__Activity__
Print exactly what the entries say, line by line, from the first line down to the one with "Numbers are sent", inclusive.

__Provided material__
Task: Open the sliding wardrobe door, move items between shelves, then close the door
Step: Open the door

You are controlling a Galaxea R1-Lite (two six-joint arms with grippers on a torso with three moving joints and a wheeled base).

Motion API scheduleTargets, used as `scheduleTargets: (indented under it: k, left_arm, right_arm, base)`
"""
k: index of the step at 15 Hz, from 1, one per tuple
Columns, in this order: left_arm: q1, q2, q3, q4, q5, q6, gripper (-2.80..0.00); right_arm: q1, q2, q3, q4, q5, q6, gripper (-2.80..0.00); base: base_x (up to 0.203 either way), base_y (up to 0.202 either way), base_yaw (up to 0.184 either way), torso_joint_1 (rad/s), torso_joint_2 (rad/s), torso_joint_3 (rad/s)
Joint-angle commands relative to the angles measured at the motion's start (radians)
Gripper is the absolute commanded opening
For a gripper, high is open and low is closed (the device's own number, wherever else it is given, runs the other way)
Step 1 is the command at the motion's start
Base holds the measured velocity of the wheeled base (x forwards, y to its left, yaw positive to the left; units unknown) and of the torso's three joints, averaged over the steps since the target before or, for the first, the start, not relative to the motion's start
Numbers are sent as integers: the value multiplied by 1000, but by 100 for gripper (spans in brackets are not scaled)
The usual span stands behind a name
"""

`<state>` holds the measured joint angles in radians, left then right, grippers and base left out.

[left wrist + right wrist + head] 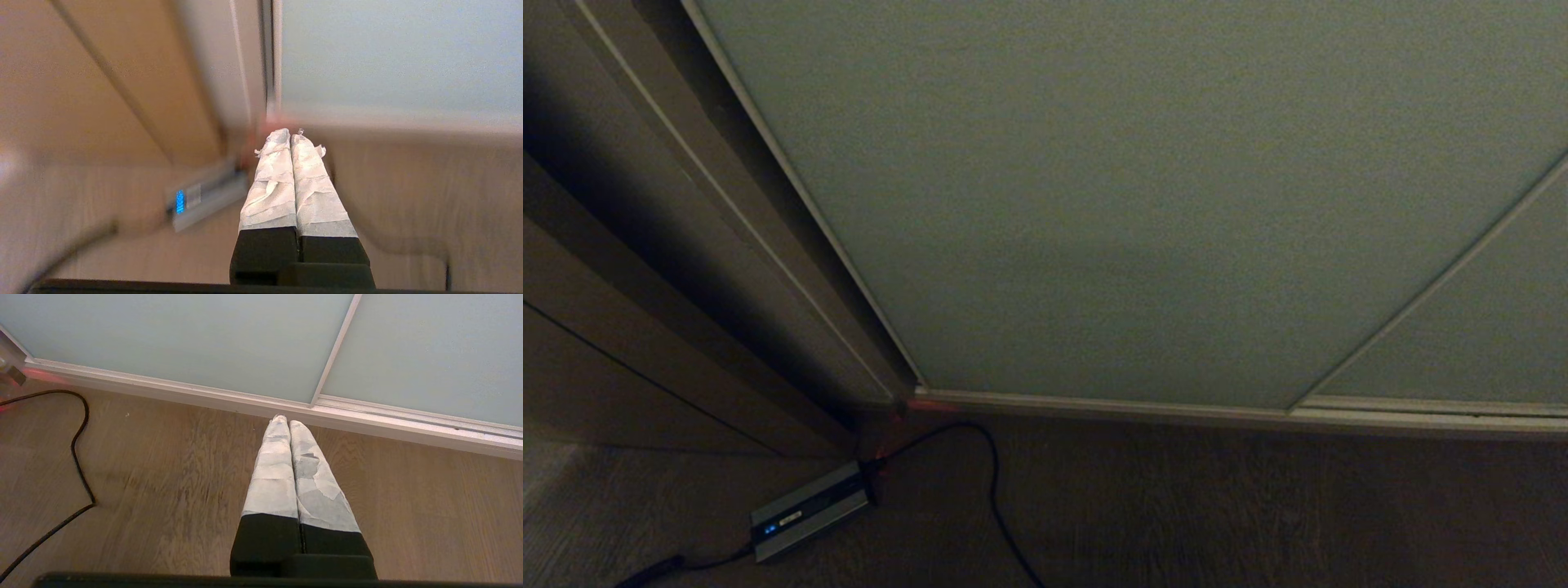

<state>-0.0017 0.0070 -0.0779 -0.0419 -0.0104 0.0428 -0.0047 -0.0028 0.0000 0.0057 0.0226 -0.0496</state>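
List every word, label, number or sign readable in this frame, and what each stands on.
No text can be read in any view.
Small silver box on the floor: a pale label strip beside its blue light, too small to read in the head view and blurred in the left wrist view.
Sliding wardrobe door: plain panel, no markings.

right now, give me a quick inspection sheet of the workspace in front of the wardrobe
surface: wood-grain floor, bare near the track
job's things: sliding door closed; no cushion or shelves in view
clutter: small silver box with a blue light, on the floor by the door's left corner
grippers: left gripper shut, empty; right gripper shut, empty, both low over the floor
cables: black cable snaking across the floor
surroundings: brown panelling left of the door
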Motion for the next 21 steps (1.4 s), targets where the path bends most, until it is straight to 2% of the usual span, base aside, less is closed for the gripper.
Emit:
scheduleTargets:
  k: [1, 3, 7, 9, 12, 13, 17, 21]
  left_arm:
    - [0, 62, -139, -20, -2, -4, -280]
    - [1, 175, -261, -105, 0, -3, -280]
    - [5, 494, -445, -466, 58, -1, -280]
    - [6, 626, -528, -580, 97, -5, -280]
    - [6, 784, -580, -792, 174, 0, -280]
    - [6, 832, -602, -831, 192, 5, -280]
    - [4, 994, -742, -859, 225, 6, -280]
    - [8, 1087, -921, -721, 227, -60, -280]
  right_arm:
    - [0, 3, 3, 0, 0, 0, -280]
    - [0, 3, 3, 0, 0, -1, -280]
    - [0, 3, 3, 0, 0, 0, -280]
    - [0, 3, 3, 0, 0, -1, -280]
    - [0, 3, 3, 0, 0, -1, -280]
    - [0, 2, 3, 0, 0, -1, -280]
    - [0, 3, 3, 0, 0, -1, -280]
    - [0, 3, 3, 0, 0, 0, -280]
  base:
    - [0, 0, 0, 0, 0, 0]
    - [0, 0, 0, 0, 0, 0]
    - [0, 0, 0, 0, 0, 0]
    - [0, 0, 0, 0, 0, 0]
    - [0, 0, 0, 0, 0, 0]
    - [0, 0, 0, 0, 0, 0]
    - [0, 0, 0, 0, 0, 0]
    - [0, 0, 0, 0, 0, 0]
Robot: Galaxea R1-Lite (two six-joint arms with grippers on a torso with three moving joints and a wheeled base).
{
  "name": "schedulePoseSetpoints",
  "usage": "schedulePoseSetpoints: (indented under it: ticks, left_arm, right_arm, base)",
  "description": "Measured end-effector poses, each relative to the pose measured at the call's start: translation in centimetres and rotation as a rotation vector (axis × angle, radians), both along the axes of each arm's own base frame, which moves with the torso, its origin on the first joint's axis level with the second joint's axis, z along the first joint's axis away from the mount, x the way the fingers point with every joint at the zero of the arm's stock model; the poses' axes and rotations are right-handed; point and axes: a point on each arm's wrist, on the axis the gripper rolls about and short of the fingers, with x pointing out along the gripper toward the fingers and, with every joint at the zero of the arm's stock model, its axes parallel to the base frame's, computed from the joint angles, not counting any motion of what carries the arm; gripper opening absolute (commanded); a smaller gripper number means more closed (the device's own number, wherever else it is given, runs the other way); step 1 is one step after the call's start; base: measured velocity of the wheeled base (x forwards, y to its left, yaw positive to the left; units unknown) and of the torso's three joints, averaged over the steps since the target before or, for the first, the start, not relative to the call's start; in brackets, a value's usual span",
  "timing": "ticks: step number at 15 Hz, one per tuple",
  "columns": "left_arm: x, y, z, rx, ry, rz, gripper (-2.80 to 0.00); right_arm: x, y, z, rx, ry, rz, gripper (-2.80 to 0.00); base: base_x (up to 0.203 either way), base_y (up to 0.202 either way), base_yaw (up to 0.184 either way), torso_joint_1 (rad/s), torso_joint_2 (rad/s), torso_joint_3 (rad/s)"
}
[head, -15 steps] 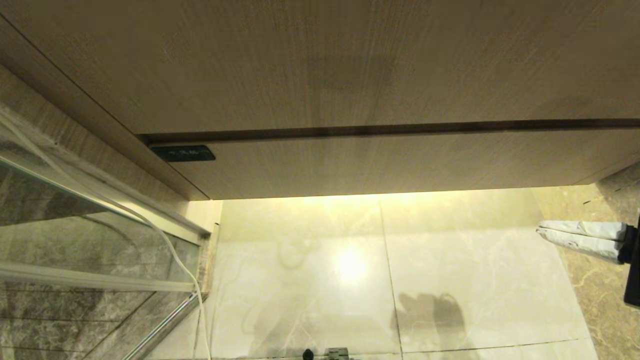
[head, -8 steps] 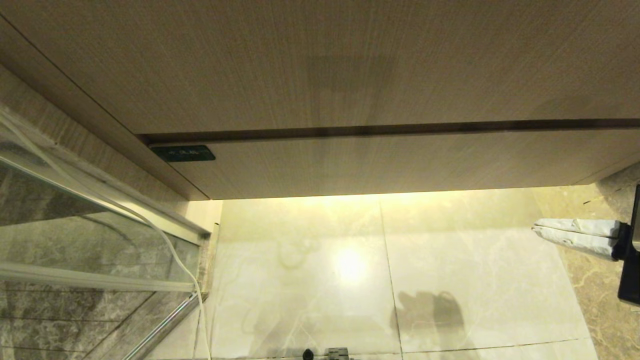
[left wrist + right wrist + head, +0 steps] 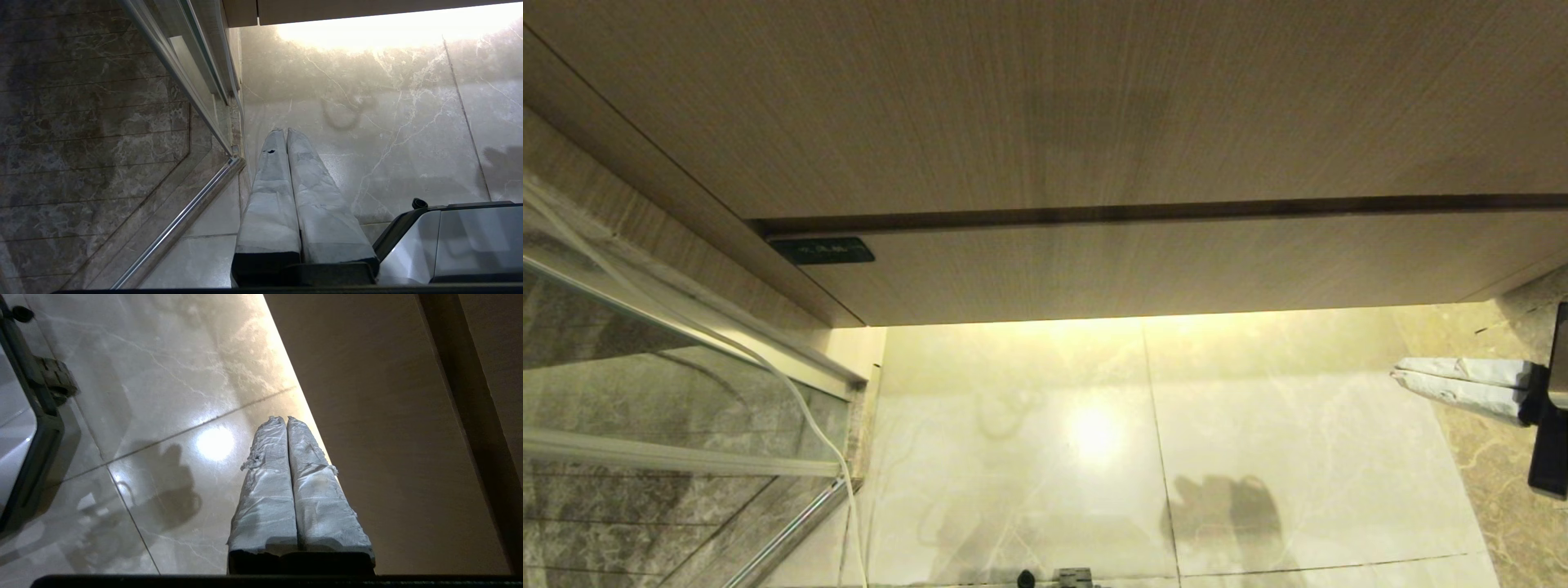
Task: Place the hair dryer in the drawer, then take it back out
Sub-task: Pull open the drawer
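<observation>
Right pincer, pressed together and empty, near the closed drawer.

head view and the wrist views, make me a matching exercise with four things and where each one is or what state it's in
Things:
1. right gripper
2. left gripper
3. drawer
4. thin white cable

States or places:
A. closed flush, flat front showing
B. shut and empty, beside the glass door's metal rail
C. shut and empty, at the right edge over the tiled floor
D. hanging in front of the glass door on the left

Pairs: 1-C, 2-B, 3-A, 4-D
</observation>
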Motion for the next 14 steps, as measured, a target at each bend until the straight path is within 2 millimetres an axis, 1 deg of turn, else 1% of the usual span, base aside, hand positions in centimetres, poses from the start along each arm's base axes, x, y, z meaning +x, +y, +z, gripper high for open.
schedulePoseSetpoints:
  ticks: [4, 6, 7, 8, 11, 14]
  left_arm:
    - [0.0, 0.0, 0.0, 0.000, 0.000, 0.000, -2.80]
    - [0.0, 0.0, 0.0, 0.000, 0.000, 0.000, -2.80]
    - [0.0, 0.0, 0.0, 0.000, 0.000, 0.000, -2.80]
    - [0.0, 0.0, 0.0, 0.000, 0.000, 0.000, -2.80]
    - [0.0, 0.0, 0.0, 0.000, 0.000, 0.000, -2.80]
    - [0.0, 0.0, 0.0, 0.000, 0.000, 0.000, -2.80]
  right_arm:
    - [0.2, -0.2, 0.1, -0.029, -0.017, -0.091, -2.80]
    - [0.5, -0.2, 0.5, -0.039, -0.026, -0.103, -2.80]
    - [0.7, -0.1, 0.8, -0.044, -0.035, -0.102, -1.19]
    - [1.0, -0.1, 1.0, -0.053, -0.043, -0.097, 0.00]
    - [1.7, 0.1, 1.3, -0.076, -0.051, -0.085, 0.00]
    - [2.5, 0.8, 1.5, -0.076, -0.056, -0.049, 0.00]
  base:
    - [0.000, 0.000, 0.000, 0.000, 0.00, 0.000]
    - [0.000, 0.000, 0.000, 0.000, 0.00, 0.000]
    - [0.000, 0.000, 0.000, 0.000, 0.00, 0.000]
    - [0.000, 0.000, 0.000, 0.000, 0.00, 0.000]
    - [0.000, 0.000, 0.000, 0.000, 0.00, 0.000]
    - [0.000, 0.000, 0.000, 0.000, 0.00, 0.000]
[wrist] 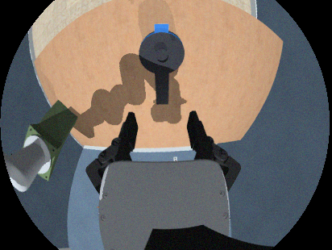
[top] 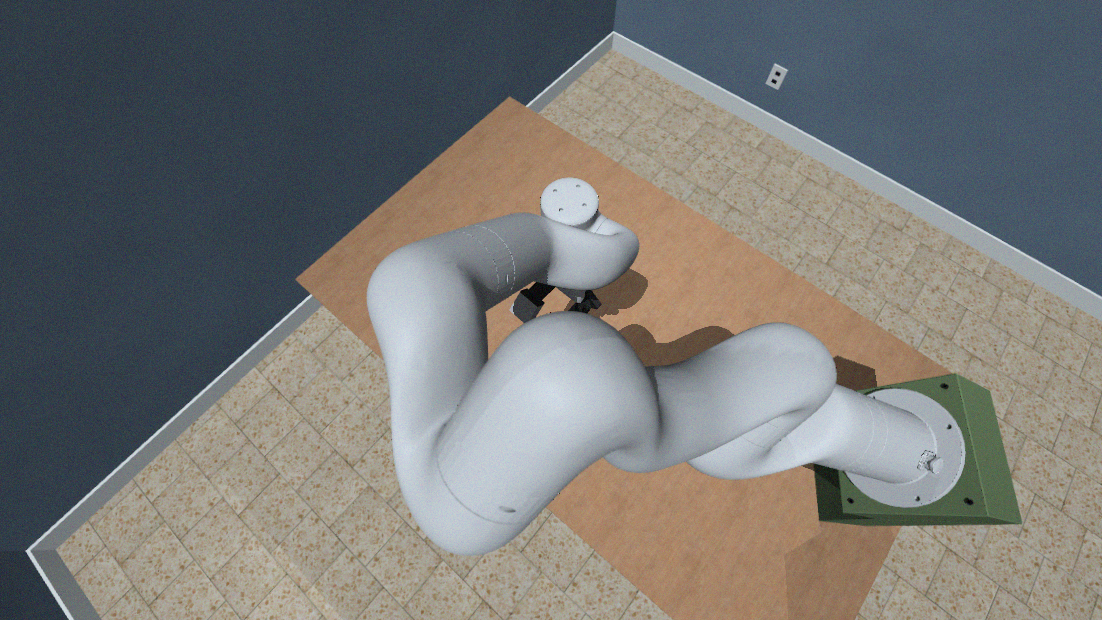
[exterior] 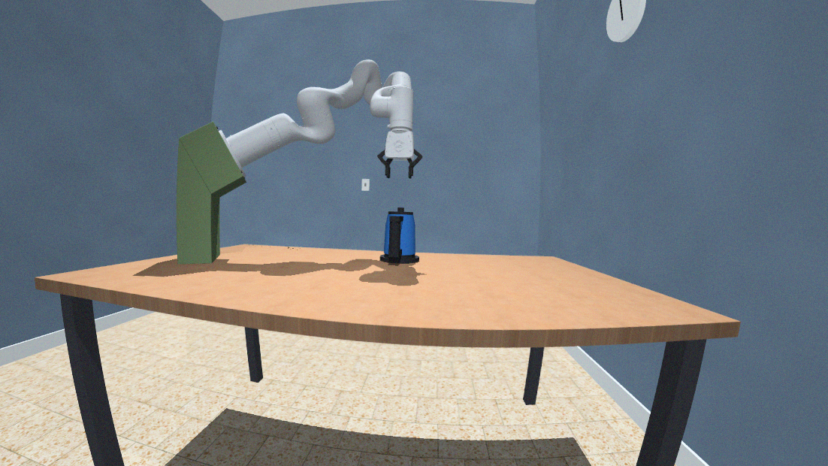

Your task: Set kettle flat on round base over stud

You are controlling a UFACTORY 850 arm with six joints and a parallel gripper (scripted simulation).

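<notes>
Gripper [top: 557, 305] [exterior: 399, 176] [wrist: 162, 118] points down above your upright kettle [exterior: 406, 234] [wrist: 171, 50], wide open, holding nothing; handle [exterior: 394, 238] [wrist: 162, 89] faces you.

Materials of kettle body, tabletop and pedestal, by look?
Kettle body: satin blue, painted metal or plastic, unclear which.
Tabletop: wood or wood laminate; faint grain, striped edge.
Pedestal: probably painted metal; flat, even green.

Moderate, even illumination; dark, crisp-edged shadows fall on the table [top: 693, 262] [exterior: 370, 301] [wrist: 226, 81] and floor [exterior: 347, 382]. Fine grain mottles the walls [top: 308, 115] [exterior: 463, 116]. The exterior view bows the table's near edge; the wrist view is circular, with black corners. Focus appears sharp.
</notes>
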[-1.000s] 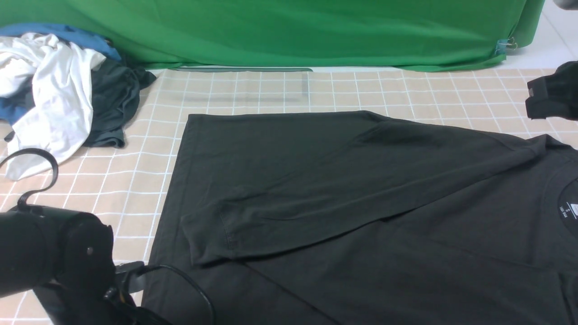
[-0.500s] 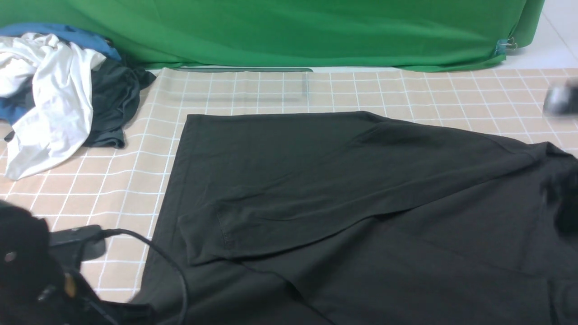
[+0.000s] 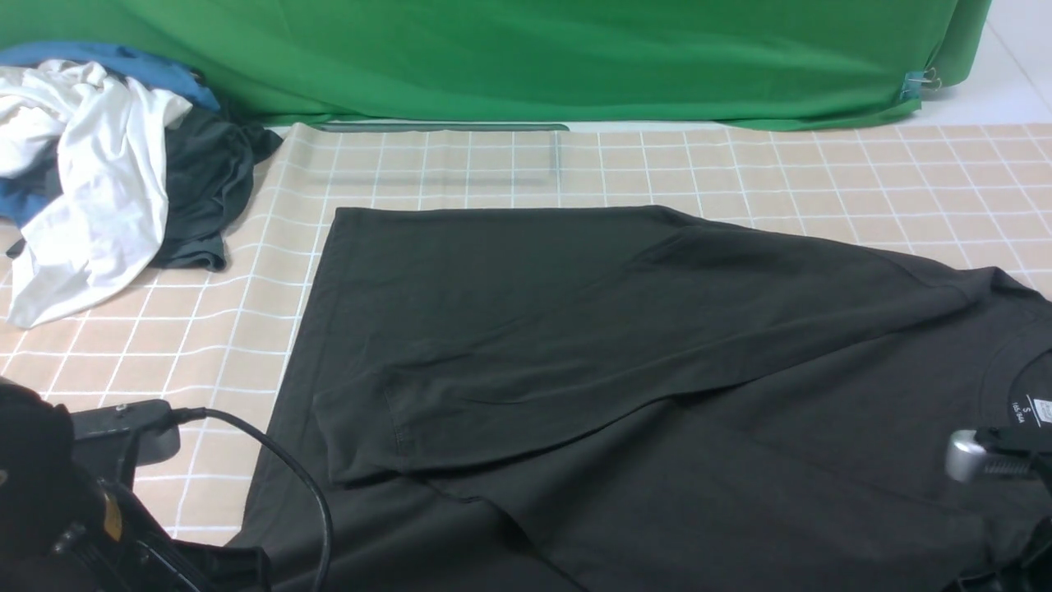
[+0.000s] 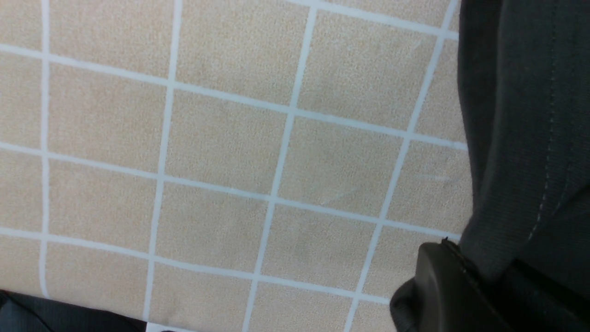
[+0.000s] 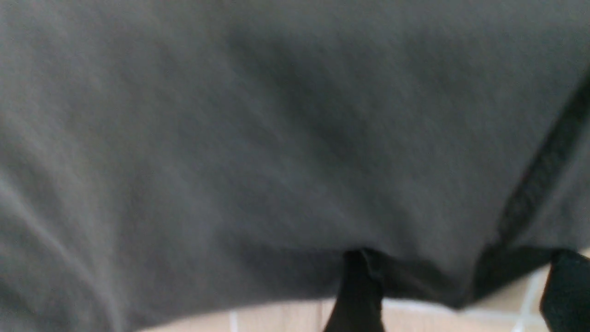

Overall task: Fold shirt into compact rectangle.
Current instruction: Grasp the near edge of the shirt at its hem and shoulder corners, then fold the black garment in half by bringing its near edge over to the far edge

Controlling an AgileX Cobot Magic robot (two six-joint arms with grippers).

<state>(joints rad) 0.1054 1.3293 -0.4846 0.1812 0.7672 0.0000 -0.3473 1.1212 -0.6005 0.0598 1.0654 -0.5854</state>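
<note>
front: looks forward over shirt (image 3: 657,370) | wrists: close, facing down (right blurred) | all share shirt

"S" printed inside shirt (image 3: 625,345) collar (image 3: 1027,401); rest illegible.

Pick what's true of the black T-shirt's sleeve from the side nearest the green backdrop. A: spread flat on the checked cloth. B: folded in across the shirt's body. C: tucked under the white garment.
B: the far sleeve lies folded in on top of the black T-shirt, apart from the white garment.
</note>
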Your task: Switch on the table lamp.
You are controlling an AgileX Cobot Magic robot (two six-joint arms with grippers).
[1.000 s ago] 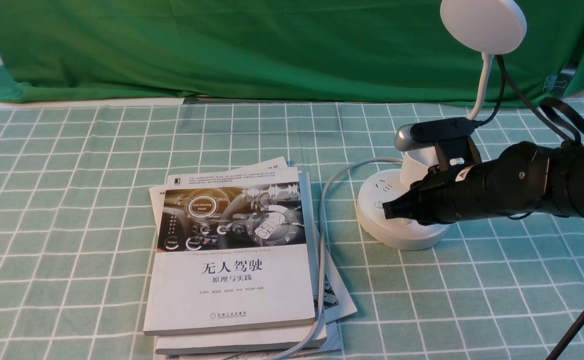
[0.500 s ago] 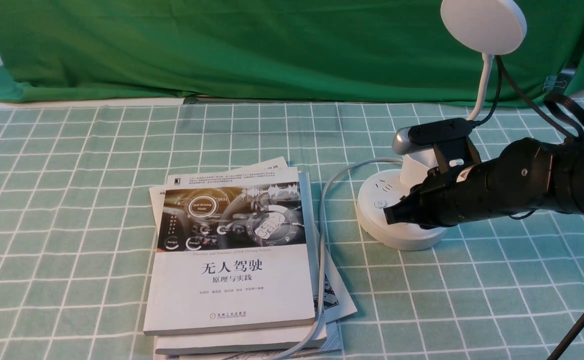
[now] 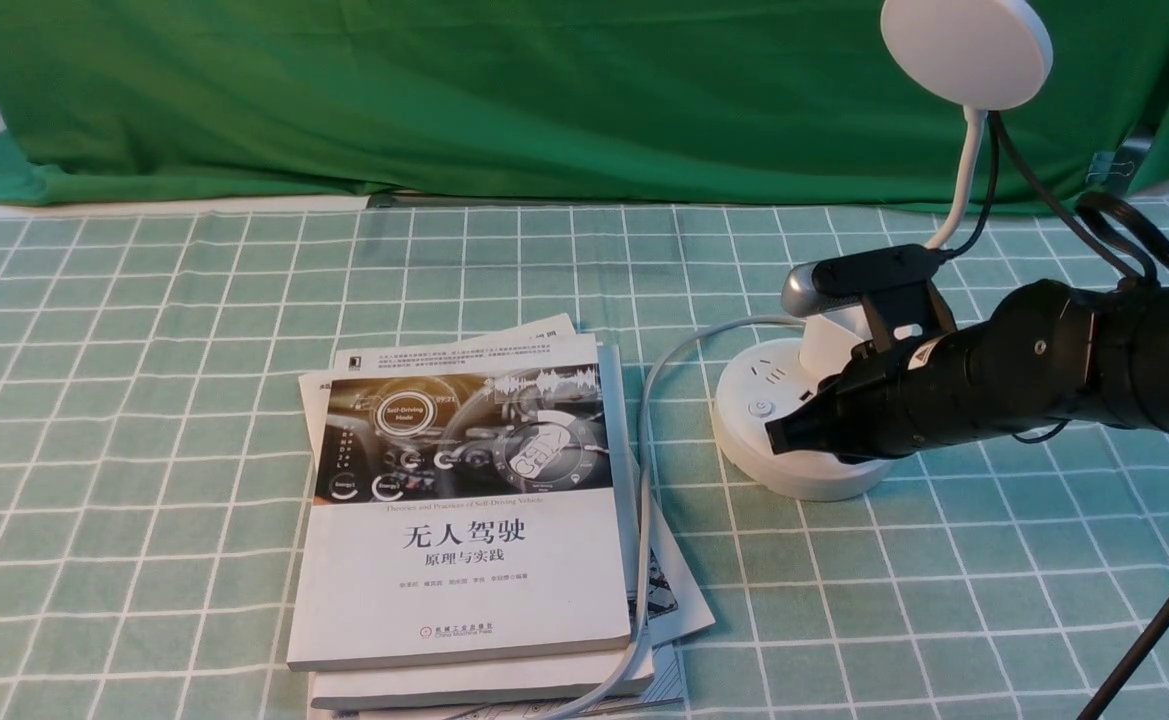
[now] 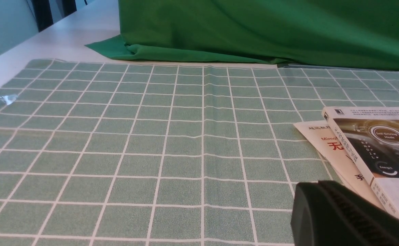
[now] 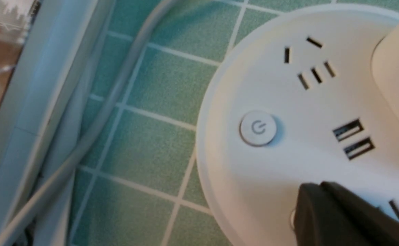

__Response for this exercise__
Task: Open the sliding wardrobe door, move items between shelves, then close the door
Step: Open the door

You are controlling a Galaxea R1-Lite (two six-joint arms with grippers on a torso with three moving joints and a wheeled base).

Motion API scheduleTargets, used as `scheduleTargets: (indented under it: k, left_arm, right_arm, base)`
"""
k: index of the step at 15 Hz, from 1, one per tuple
Columns, in this order: left_arm: q1, q2, q3, q4, q5, q6, gripper (-2.80..0.00); right_arm: q1, q2, q3, q4, q5, q6, gripper (-2.80..0.00); base: base_x (up to 0.203 either way), base_y (up to 0.202 either way), base_yaw (up to 0.184 either way), torso_joint_1 (rad/s), torso_joint_2 (rad/s), torso_joint_3 (rad/s)
Joint-angle commands relative to the angles measured at the motion's start (radians)
Gripper is the absolute commanded opening
For a gripper, high is open and low is closed (the device's own number, wherever else it is given, runs the other way)
Step 1 is the command at the motion's start
Base holds the measured velocity of the wheeled base (x forwards, y to its left, yaw positive to the left; units unknown) and of the torso's three joints, averaged over the steps since the target before or, for the first, the start, not relative to the motion's start
Numbers are sent as integers: the value multiplied by 1000, but by 100 for gripper (spans in brackets are not scaled)

No further response is required.